Correlation Between Inuvo and MGO Global
Can any of the company-specific risk be diversified away by investing in both Inuvo and MGO Global at the same time? Although using a correlation coefficient on its own may not help to predict future stock returns, this module helps to understand the diversifiable risk of combining Inuvo and MGO Global into the same portfolio, which is an essential part of the fundamental portfolio management process.
By analyzing existing cross correlation between Inuvo Inc and MGO Global Common, you can compare the effects of market volatilities on Inuvo and MGO Global and check how they will diversify away market risk if combined in the same portfolio for a given time horizon. You can also utilize pair trading strategies of matching a long position in Inuvo with a short position of MGO Global. Check out your portfolio center. Please also check ongoing floating volatility patterns of Inuvo and MGO Global.

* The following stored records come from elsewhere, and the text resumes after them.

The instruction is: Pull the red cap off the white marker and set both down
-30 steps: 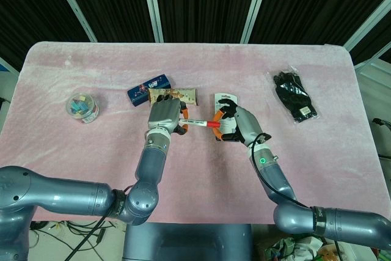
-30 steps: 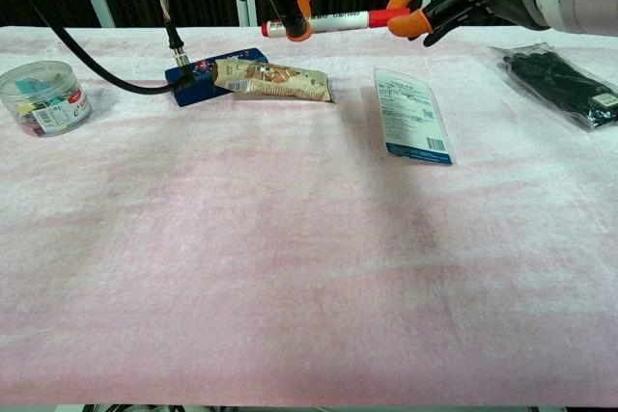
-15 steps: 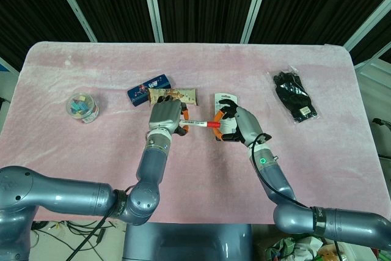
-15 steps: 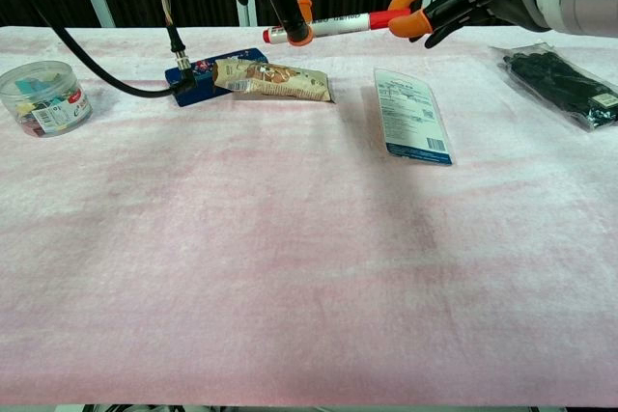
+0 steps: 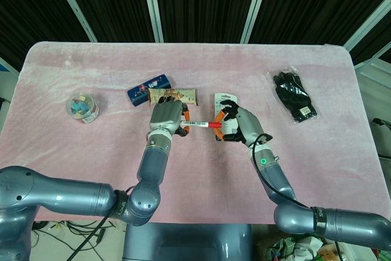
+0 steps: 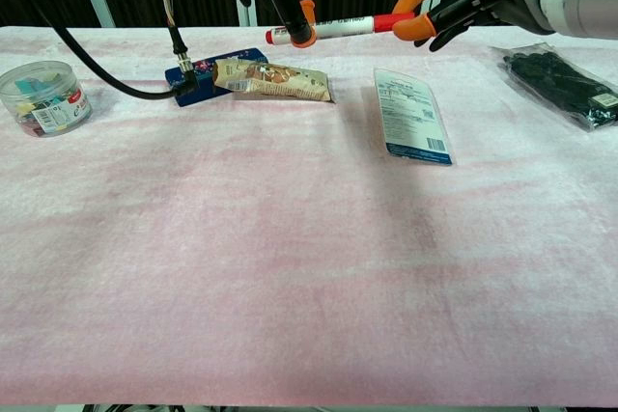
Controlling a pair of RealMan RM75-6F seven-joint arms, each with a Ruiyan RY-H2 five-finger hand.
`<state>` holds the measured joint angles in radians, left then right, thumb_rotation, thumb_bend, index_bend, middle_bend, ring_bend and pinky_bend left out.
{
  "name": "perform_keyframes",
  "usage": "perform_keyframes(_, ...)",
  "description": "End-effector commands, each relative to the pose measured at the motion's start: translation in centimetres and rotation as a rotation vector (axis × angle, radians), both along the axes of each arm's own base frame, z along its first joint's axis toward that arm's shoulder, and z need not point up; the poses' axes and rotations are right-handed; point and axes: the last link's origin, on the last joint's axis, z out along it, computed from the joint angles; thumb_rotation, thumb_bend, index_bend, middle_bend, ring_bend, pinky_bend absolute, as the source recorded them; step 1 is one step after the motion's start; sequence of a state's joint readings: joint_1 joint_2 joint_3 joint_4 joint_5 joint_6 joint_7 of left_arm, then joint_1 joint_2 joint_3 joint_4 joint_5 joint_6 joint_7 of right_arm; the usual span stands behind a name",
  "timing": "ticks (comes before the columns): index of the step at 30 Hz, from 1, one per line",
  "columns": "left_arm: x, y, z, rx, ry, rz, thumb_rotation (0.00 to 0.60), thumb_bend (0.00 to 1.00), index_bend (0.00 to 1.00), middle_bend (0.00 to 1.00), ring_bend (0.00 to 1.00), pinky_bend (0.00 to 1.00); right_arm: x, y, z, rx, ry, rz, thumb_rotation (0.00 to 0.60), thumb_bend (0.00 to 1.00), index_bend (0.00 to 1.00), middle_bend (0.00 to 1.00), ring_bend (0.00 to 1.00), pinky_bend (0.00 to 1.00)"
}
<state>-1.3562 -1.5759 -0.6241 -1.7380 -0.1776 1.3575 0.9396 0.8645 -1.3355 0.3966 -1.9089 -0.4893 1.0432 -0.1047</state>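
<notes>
The white marker [image 6: 333, 28] hangs in the air between the two hands, well above the pink tabletop [image 6: 290, 267] and roughly over the snack bar [image 6: 273, 79] and the flat card packet [image 6: 410, 115]. The left hand [image 5: 165, 115] has its fingers [image 6: 302, 21] clamped round the white barrel, and the right hand [image 5: 239, 124] pinches the red cap [image 6: 383, 21] between its orange-tipped fingers [image 6: 410, 10].

The cap looks seated on the barrel, so the pull is not yet finished. The risk, as I see it, is in the grips: both hands hold near the ends with fingertips only, and a stiff cap could slide out of the right pinch, or the barrel could twist in the left hand. If the cap pops free suddenly, either piece may drop onto the packets below and roll.

The marker lies nearly level, its long axis running left to right across the table, cap end toward the right hand and tipped slightly upward in the chest view.
</notes>
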Motion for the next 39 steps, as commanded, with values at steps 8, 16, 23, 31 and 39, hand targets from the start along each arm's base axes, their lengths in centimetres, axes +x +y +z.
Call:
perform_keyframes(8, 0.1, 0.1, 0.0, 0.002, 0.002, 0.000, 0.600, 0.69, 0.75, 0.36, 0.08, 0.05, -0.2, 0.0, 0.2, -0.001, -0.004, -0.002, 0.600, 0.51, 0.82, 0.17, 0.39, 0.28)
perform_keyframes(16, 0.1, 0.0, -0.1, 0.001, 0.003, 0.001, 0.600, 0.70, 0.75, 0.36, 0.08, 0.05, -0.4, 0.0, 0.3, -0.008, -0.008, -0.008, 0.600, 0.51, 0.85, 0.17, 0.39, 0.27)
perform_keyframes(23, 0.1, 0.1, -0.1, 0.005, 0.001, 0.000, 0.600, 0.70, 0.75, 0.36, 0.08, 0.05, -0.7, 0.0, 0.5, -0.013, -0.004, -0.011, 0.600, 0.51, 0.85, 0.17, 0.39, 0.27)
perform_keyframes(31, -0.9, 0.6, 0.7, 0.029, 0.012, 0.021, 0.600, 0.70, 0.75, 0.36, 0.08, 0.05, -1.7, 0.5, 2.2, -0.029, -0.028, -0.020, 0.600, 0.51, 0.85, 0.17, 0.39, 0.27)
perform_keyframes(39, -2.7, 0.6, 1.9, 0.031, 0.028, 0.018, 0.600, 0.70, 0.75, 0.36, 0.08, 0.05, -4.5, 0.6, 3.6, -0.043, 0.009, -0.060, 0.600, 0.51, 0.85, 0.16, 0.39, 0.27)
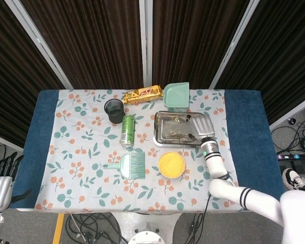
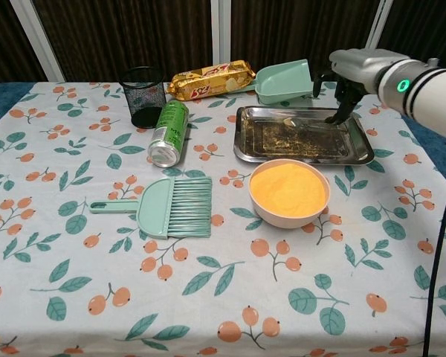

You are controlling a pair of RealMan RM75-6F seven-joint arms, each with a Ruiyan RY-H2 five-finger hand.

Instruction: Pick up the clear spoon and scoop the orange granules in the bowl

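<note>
The clear spoon (image 2: 288, 121) lies flat in the metal tray (image 2: 360, 156), its bowl end to the left and its thin handle running right. My right hand (image 2: 354, 68) hangs over the tray's right end, fingers pointing down to where the handle ends. Whether they still pinch the handle I cannot tell. From the head view the right hand (image 1: 203, 125) covers the right part of the tray (image 1: 162, 138). The bowl of orange granules (image 2: 289, 191) stands just in front of the tray, apart from the hand. My left hand (image 1: 1, 182) rests off the table's left corner, holding nothing.
A green can (image 2: 168, 132) lies on its side left of the tray. A green brush (image 2: 174, 207) lies in front of the can. At the back stand a black mesh cup (image 2: 144, 95), a gold snack packet (image 2: 210, 79) and a green scoop (image 2: 283, 80).
</note>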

Diversification Opportunities for Inuvo and MGO Global
0.44 | Correlation Coefficient |
Very weak diversification
The 3 months correlation between Inuvo and MGO is 0.44. Overlapping area represents the amount of risk that can be diversified away by holding Inuvo Inc and MGO Global Common in the same portfolio, assuming nothing else is changed. The correlation between historical prices or returns on MGO Global Common and Inuvo is a relative statistical measure of the degree to which these equity instruments tend to move together. The correlation coefficient measures the extent to which returns on Inuvo Inc are associated (or correlated) with MGO Global. Values of the correlation coefficient range from -1 to +1, where. The correlation of zero (0) is possible when the price movement of MGO Global Common has no effect on the direction of Inuvo i.e., Inuvo and MGO Global go up and down completely randomly.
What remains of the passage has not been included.